Sandy shut off the lights, locked the back door, and loaded two suitcases in the rear of the van while directing Mildred to buckle-up in one of the two couches.

After stashing the bag of cash in an overhead compartment, Colton steered the van onto Ruskin Drive, wondering how in Hell he’d gotten into such a fucking mess.

Mental Meanderings—A Look-Back at Yesterday (Tuesday–022123)

While biking I normally listen to either a novel or a podcast. Yesterday was the tenth session inside Lawrence Sanders’ book, The Third Deadly Sin. Sanders is a magnificient writer, and puts me to absolute shame. Another thing is clear, listening to a book isn’t nearly as good as reading the book.

Earlier this morning, I opened this book in Kindle and started to reread part of what I’d listened to yesterday. I began in Chapter 10. Here’s the first few paragraphs (all description):

THURSDAY, JUNE 5TH …
“All right,” Sergeant Abner Boone said, flipping through his notebook, “here’s what we’ve got.”
Standing and sitting around the splintered table in Midtown Precinct North. All of them smoking: cigarettes, cigars, and Lieutenant Crane chewing on a pipe. Emptied cardboard coffee cups on the table. The detritus of gulped sandwiches, containers of chop suey, a pizza box, wrappers and bags of junk food.
Air murky with smoke, barely stirred by the air conditioner. Sweat and disinfectant. No one commented or even noticed. They had all smelled worse odors. And battered rooms like this were home, familiar and comfortable.

Sanders, Lawrence. The Third Deadly Sin (The Edward X. Delaney Series) (p. 312). Open Road Media. Kindle Edition.


My thoughts, but first I’ll state my conclusion: You and I may not be a Lawrence Sanders, but that doesn’t mean we cannot write SOMETHING. Here’s the kicker, if we want to, and try, simply “do what you can, with what you have, where you are.” Note, many attribute my quote to Theodore Roosevelt. Whoever said it, it is good, meaningful, always appropriate.

Back to my thoughts on Sanders’ writing. He is detailed (often, I think too detailed).
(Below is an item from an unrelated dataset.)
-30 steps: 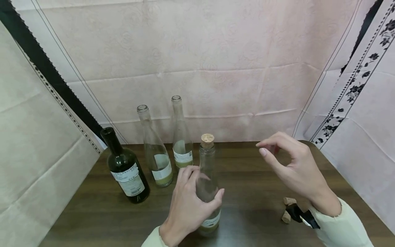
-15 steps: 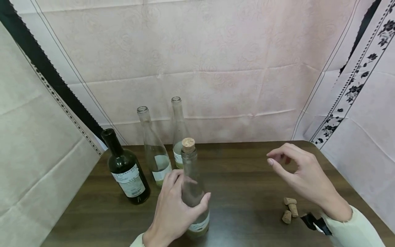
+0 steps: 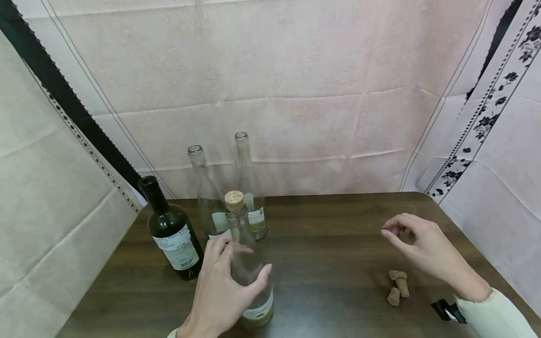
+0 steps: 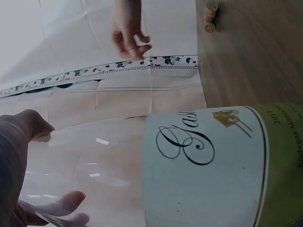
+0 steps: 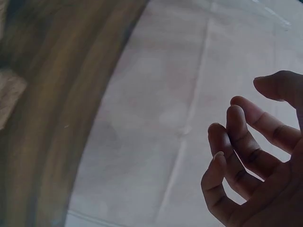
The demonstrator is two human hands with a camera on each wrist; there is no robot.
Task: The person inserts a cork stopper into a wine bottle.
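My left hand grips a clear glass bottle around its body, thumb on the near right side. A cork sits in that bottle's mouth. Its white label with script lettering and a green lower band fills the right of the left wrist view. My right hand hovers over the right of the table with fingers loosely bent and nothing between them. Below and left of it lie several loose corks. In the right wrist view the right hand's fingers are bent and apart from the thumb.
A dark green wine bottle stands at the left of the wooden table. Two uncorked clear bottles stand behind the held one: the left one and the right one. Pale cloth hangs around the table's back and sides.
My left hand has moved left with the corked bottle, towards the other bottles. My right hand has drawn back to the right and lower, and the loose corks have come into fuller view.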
Boone speaks, “All right, … here’s what we’ve got.” Then, Sanders launches into description. He wants us to form a mental image. Why? To bring us there. For us to sense the very room in which a scene will take place.

Notice, the first sentence of his descriptive paragraph: “Standing and sitting around the splintered table in Midtown Precinct North.” What jumps out at you? For me, this is not a grammatically correct sentence. There’s no subject. The not-present subject is not acting. But, there are verbs, standing and sitting. However, the sentence is good. We can assume there are others present. If not, why would Boone say, “here’s what we’ve got.”

That non-subject sentence makes more sense when we combine it with the next. “Standing and sitting around the splintered table in Midtown Precinct North. All of them smoking: cigarettes, cigars, and Lieutenant Crane chewing on a pipe.”

The last sentence here deals with smoking. Notice, this is a simple sentence. In fact they all are. You and I can write a sentence like this. “Bill, George, and Tommy were seated around the dented table. All except George were smoking cigars. He was chewing on the stem of his pipe.”

Let me say one more thing about the above passage. If you don’t know a word, then look it up. I was familiar with “detritus” but wanted a refresher. Here’s where/how Sanders used it: “The detritus of gulped sandwiches, containers of chop suey, a pizza box, wrappers and bags of junk food.” And, here’s the definition: “Noun–the remains of something that has been destroyed or broken up; loose material (stone fragments and silt etc) that is worn away from rocks.”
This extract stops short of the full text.